PSE responds to wrongful death suit of Bonney Lake teen

In Aug. 2014, Bonney Lake High School student Madeline Roskie, 18, was inner-tubing with her boyfriend when she suddenly fell unconscious in the Puyallup River. East Pierce Fire and Rescue pronounced her dead at the scene when they arrived. Puget Sound Energy has responded to the wrongful death suit filed last August.

Puget Sound Energy has responded to a wrongful death suit filed against the company for the death of a Bonney Lake teenager.

In Aug. 2014, Bonney Lake High School student Madeline Roskie, 18, was inner-tubing with her boyfriend when she suddenly fell unconscious in the Puyallup River. East Pierce Fire and Rescue pronounced her dead at the scene when they arrived.

The wrongful death suit, filed by her father Earl Roskie on Aug. 1, 2017, alleges PSE and four unknown people were negligent in maintaining a nearby irrigation pump, where technicians found a 280V to ground issue, which led to Roskie’s death.

PSE’s response was filed with the Pierce County Superior Court on Oct. 6, and asks the court to dismiss the case.

The company argues the case should be dismissed because Roskie’s death, as shown on her official death certificate, “is not ‘electrocution’ or anything remotely similar. It is ‘undetermined,’” the response reads. “The death certificate indicates that an autopsy was performed and that the findings were available to complete the cause of death determination…. Still, the cause of death was not something that could be determined.”

PSE points to RCW 70.58.180, which states the cause of death, as noted by a professional and written on a death certificate “shall be the legally accepted cause of death.”

“The language used in (Roskie’s) death certificate must be applied as written, and cannot be contested after the fact by Plaintiff in this wrongful death action,” PSE’s response reads. “And because the cause of death has been conclusively been deemed to be ‘undetermined,’ no liability could attach to Defendant PSE. Plaintiff’s claims should be dismissed accordingly.”
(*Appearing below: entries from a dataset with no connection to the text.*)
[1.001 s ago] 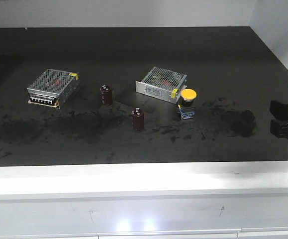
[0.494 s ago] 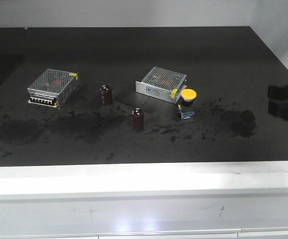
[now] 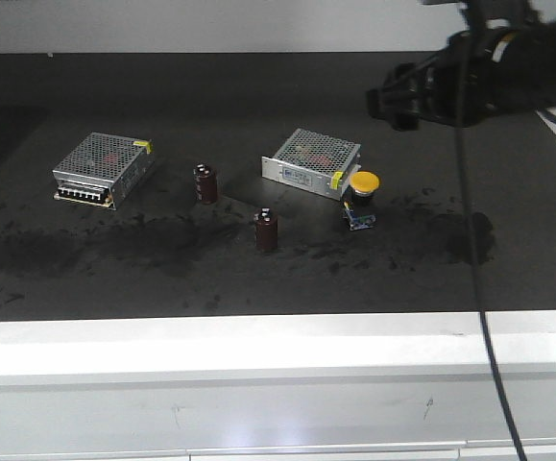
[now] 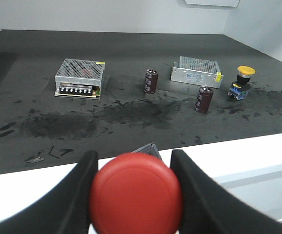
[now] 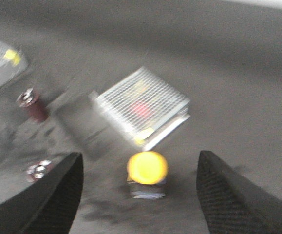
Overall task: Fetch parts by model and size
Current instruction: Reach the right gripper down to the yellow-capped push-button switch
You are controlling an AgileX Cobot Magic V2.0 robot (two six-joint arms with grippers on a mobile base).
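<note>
Right arm: black, bulky housing, slight sheen; thin black cable trailing from it; left tool: two smooth matte-black curved fingers; right tool: black fingers, fine cross-hatch texture; view blurred.

The left gripper holds the red-capped push-button low in the foreground, dark fingers against both sides of its cap. Beyond, on the smudged black worktop, one mesh-topped box sits left and a second mesh-topped box right. One maroon capacitor stands upright between them and another capacitor nearer. The yellow-capped push-button stands just right of the second box
</note>
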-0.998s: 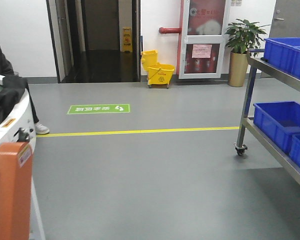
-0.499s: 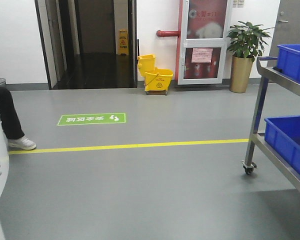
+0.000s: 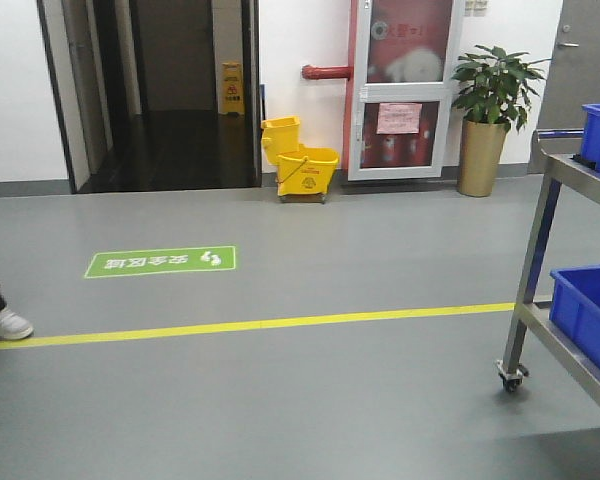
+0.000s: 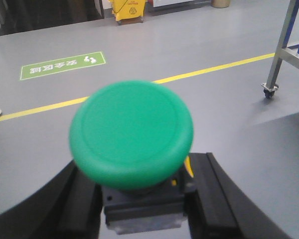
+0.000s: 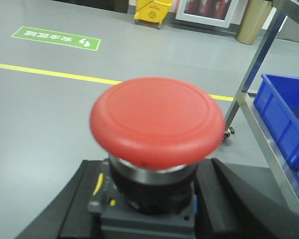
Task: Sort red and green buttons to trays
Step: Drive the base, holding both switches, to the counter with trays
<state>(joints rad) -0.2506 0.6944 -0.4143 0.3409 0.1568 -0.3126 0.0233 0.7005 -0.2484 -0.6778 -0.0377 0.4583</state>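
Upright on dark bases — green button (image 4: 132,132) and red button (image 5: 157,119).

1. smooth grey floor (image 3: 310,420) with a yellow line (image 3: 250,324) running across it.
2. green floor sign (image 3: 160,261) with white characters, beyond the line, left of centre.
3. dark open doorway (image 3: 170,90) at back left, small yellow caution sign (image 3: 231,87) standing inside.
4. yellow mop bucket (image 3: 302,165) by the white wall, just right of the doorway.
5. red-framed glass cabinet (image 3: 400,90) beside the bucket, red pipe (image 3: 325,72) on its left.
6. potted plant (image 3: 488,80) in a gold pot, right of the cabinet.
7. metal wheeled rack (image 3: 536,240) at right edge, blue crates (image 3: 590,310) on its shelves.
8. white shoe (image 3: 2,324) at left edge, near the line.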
While Roskie’s death certificate does state her cause of death as undetermined, East Pierce and the Pierce County Medical Examiner’s Office discussed whether electrocution could have been a factor during the investigation after her death.

In Earl Roskie’s original complaint, Roskie complained of her legs going numb before falling unconscious, and her boyfriend also experience a “tingling sensation in his fingers.”

In an Aug. 25, 2014 email conversation between East Pierce Assistant Chief Russ McCallion and Matt Lacy, a former associate medical examiner for Pierce County, Lacy wrote Roskie’s autopsy results were “inconclusive as to an anatomic cause of death… I would not expect an electrocution that involved a diffuse contact, such as through water, to leave any physical signature on the body. Based on your email, I am very concerned that an electrical hazard in or near the water at that location may have caused this girl’s death.”

A few days later, Assistant Chief Ed Goodlet updated Lacy, saying a technician did find a 280V to ground issue at the pump, and “this is a bit more significant that what I was told before as being less than an electric fence, but he has no idea how much voltage could be going into the river nor how much of the river could be impacted.”

Goodlet announced to the department that all issues were fixed Aug. 28, 2014.

The hearing on PSE’s motion to dismiss the case is scheduled to be heard Dec. 8.